API Versioning in SDKs

When you release API v3, you don't want to force all SDK users to upgrade immediately. The SDK should support multiple API versions and default to the latest stable one.

python
# SDK with version pinning
client = Parallel(
    api_key="pk_live_...",
    api_version="2025-01-15",  # Pin to a specific version
)

# The SDK sends: Parallel-Version: 2025-01-15
# Server returns the response shape matching that version.
# Even when v3 ships, this client gets v2 responses.

# Version lifecycle in the SDK:
# - SDK v1.x: supports API 2024-01-01 through 2024-12-01
# - SDK v2.x: supports API 2024-06-01 through 2025-06-01
# - SDK v3.x: supports API 2025-01-01 and later
# Deprecation warnings printed when using old versions.

Frontier: AI-Powered Developer Assistants (2024-2025)

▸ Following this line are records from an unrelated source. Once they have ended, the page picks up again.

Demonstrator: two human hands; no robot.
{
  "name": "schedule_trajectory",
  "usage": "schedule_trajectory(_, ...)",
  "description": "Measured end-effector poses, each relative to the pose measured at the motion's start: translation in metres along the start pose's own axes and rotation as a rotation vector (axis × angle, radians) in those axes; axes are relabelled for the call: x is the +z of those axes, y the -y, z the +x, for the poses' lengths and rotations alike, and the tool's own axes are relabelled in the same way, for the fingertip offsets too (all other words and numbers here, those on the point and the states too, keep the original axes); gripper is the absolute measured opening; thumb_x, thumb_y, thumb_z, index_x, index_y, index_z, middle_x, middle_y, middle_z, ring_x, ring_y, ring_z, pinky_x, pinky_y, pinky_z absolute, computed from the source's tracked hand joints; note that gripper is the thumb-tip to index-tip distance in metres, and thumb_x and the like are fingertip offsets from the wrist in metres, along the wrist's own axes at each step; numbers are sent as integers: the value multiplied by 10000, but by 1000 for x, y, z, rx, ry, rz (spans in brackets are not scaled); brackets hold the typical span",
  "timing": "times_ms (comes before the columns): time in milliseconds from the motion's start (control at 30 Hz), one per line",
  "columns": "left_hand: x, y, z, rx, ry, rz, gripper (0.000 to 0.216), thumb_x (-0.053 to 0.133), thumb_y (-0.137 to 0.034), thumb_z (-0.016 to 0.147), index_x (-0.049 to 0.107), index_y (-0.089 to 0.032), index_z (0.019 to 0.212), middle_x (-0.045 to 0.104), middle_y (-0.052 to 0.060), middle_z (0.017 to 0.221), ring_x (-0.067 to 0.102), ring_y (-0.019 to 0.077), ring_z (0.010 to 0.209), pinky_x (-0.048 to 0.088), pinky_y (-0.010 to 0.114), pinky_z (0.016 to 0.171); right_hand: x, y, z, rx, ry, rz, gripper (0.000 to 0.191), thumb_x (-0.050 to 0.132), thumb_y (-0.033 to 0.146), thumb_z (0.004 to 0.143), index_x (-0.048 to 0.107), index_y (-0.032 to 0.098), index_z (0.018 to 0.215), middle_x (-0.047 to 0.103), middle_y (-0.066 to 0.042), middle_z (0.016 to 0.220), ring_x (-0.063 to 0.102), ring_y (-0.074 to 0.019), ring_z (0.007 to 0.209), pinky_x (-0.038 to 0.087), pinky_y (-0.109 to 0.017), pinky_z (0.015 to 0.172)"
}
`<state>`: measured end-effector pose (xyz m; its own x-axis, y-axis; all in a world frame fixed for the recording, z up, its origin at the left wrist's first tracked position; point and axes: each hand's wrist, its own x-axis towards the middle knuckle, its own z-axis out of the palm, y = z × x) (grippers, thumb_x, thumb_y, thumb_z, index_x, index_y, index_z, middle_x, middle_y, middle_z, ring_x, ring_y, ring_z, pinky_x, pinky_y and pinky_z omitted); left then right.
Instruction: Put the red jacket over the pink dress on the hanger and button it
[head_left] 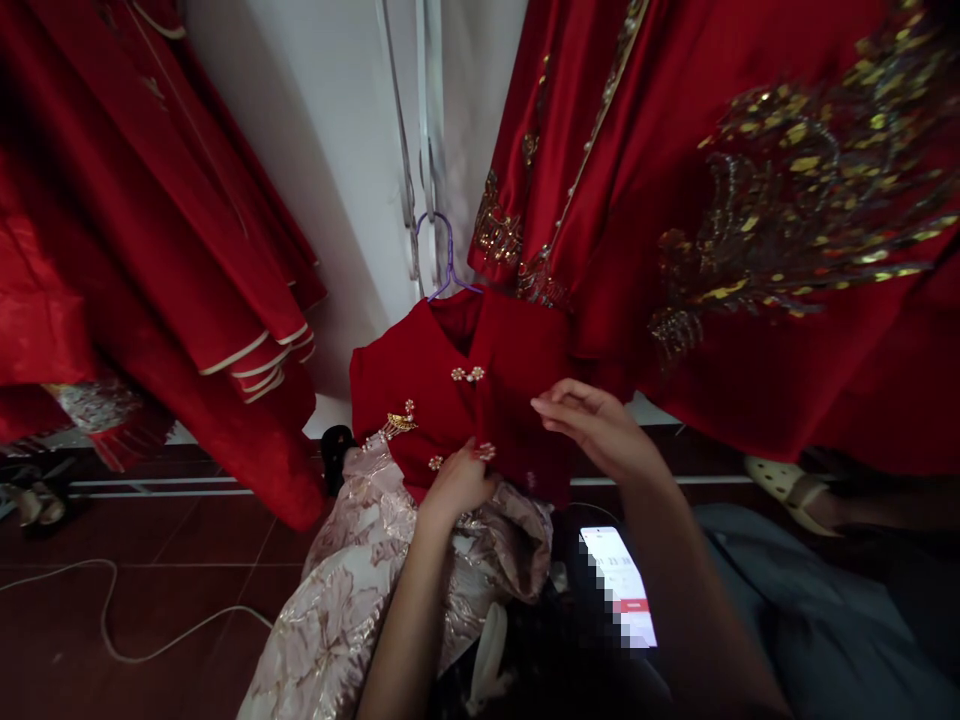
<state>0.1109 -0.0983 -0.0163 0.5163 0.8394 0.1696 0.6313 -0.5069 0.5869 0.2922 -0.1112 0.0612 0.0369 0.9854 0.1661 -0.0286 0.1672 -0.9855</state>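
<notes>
A sleeveless-looking red garment [517, 350] with a V-neck hangs on a purple hanger [451, 262]. A pearl flower clasp [468, 374] sits at its chest, and a gold brooch with pearl strands [397, 422] lies to the left. My left hand [459, 484] is closed on the garment's lower front, beside another pearl flower clasp [485, 452]. My right hand [589, 425] is raised in front of the garment's right side, thumb and fingers pinched together. Anything between those fingertips is too small to make out. Pale floral brocade cloth [330, 610] spreads beneath my left forearm.
Red garments [217, 240] hang at the left, and a red gown with gold sequins [795, 200] hangs at the right. A lit phone [630, 590] lies below my right hand. A white cable [112, 620] crosses the tiled floor. Another person's foot in a clog [787, 490] shows at right.
</notes>
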Motion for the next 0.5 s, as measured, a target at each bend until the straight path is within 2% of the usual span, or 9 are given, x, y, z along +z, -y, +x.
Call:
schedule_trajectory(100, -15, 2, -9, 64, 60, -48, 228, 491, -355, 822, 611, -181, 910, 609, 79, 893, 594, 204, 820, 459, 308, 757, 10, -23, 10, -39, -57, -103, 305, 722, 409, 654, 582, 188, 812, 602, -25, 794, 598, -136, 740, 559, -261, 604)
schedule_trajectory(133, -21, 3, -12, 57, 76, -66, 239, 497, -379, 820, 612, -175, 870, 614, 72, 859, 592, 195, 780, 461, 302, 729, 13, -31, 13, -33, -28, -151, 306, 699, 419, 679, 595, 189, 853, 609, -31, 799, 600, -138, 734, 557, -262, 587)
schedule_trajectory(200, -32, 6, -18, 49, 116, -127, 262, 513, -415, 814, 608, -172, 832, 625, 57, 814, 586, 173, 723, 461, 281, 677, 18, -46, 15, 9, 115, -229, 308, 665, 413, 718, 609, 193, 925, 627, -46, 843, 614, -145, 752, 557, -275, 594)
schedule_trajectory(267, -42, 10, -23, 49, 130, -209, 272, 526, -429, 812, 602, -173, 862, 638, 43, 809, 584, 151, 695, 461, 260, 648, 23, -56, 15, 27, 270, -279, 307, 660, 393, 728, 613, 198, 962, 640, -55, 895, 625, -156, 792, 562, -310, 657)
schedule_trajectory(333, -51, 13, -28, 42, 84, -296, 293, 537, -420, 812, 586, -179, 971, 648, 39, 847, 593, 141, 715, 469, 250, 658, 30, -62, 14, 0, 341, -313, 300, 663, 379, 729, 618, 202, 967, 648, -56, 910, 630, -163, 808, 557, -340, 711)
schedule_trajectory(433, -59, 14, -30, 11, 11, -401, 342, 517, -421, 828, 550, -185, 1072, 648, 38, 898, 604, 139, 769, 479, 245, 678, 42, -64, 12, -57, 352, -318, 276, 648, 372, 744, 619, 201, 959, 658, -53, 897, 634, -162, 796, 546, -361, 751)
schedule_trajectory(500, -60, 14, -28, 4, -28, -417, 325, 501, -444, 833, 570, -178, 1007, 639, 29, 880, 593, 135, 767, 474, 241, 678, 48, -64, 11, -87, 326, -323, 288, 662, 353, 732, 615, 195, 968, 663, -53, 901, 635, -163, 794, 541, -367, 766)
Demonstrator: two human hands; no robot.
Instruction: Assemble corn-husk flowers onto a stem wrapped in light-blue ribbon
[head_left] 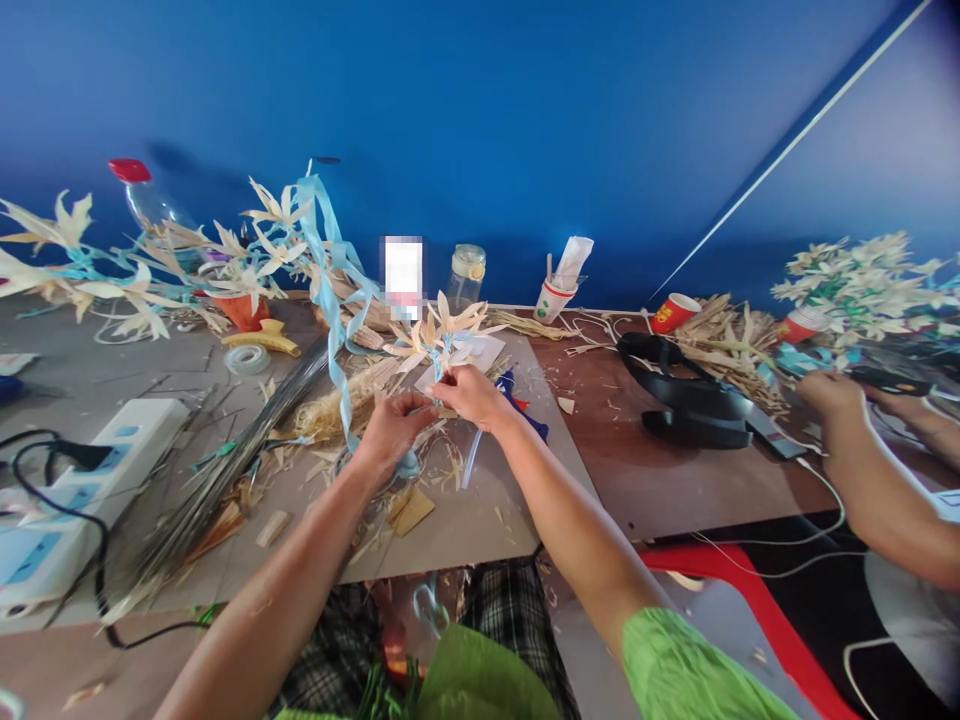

The cutting edge: AI documentation assistants trained on your API spec, docs, and support tickets. Developers ask "how do I create a pipeline with streaming output?" and get a working code example specific to their SDK version and authentication setup. Stripe, Vercel, and Cloudflare already ship these. The assistant reduces time-to-first-request by 60%.

Developer Onboarding Flow

Track a developer's journey from signup to first successful API call. Click each step to see common friction points.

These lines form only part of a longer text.